Overall, roughly one in five of Europe’s banks failed the stress tests, which were carried out based on their balance sheets at the end of last year. But most have now already repaired their finances.
In Ireland’s case, Bank of Ireland, AIB, Ulster Bank, Permanent TSB and the Irish operations of US banking giant Merrill Lynch international all passed when tested under normalised economic conditions.
But as had been widely expected, PTSB came up short under the so-called adverse scenario, ie, if another economic crisis had kicked off from the start of this year. Under such circumstances, the bank was regarded to have had enough capital for this year, and next year, but fell short for 2016.
In spite of this, Tom McAleese, managing director with Alvarez & Marsal’s Financial Industry Advisory Services in London, said the results of the tests should prove to be a win-win for Ireland.

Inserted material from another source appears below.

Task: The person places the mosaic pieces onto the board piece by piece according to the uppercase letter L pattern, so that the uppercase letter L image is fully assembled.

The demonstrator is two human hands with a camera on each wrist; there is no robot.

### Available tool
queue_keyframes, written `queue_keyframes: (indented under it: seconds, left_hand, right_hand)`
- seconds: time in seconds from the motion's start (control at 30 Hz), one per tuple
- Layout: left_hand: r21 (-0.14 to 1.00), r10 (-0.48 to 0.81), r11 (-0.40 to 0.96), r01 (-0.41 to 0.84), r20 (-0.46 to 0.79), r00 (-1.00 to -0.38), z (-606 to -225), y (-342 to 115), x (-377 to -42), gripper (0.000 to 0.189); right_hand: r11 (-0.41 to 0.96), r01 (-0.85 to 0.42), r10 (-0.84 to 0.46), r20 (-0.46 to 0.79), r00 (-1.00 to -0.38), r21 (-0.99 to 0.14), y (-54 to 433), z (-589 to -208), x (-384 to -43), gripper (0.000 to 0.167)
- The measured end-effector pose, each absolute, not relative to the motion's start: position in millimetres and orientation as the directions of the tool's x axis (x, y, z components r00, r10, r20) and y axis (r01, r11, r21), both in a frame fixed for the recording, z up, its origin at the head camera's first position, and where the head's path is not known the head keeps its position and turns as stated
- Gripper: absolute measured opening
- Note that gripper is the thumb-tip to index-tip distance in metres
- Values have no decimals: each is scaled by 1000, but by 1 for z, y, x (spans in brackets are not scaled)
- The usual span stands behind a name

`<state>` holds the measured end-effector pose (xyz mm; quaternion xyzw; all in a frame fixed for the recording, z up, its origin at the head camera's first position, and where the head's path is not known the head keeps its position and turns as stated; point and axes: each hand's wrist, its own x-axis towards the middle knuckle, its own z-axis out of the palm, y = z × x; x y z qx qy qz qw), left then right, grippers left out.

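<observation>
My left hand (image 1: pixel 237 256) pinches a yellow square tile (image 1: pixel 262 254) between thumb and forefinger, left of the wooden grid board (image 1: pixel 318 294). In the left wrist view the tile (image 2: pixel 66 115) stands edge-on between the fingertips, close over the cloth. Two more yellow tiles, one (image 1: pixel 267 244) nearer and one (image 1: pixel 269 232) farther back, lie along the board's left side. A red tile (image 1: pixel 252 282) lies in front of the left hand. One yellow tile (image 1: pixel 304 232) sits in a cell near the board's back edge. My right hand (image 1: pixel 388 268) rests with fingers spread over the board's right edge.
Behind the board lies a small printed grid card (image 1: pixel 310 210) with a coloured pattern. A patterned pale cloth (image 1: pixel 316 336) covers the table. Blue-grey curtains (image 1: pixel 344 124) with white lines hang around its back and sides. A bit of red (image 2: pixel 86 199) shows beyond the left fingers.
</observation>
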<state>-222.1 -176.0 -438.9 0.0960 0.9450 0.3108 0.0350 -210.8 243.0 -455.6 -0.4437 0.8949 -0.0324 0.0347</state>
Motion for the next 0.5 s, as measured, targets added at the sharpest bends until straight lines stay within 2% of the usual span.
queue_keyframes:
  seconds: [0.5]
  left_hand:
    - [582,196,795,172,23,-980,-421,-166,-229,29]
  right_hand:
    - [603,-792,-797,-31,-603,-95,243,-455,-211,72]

“The conclusion of these stress tests will bolster confidence across the banks and should lead to a boost in lending into the Irish economy,” he told the Irish Independent. Fiona Hayes, analyst with Cantor Fitzgerald Ireland, said it should be beneficial for new lending and added that it was an “important hurdle to cross”.
But she cautioned that loan repayments would likely outweigh any new lending for up to a year, and said that proposed new lending restrictions by the Central Bank on mortgages could also prove to be “unhelpful.”
Eamonn Hughes of Goodbody Stockbrokers, said the tests provided more clarity on the banking landscape. “It is supportive in terms of lending growth. There’s underlying (loan) redemption rates that are a headwind, so we wouldn’t see the balance sheets grow in 2015. But we would start to see them grow in 2016,” he said.
Although investors may take heart, it remains to be seen whether the exercise can spur banks across the eurozone as a whole to lend more as the region’s economic growth stutters to a virtual halt. ECB Vice President Vitor Constancio said the results could encourage banks to lend.
But University of Limerick economist Stephen Kinsella isn’t convinced. “It’s not going to affect real credit growth in the economy one way or the other,” he said.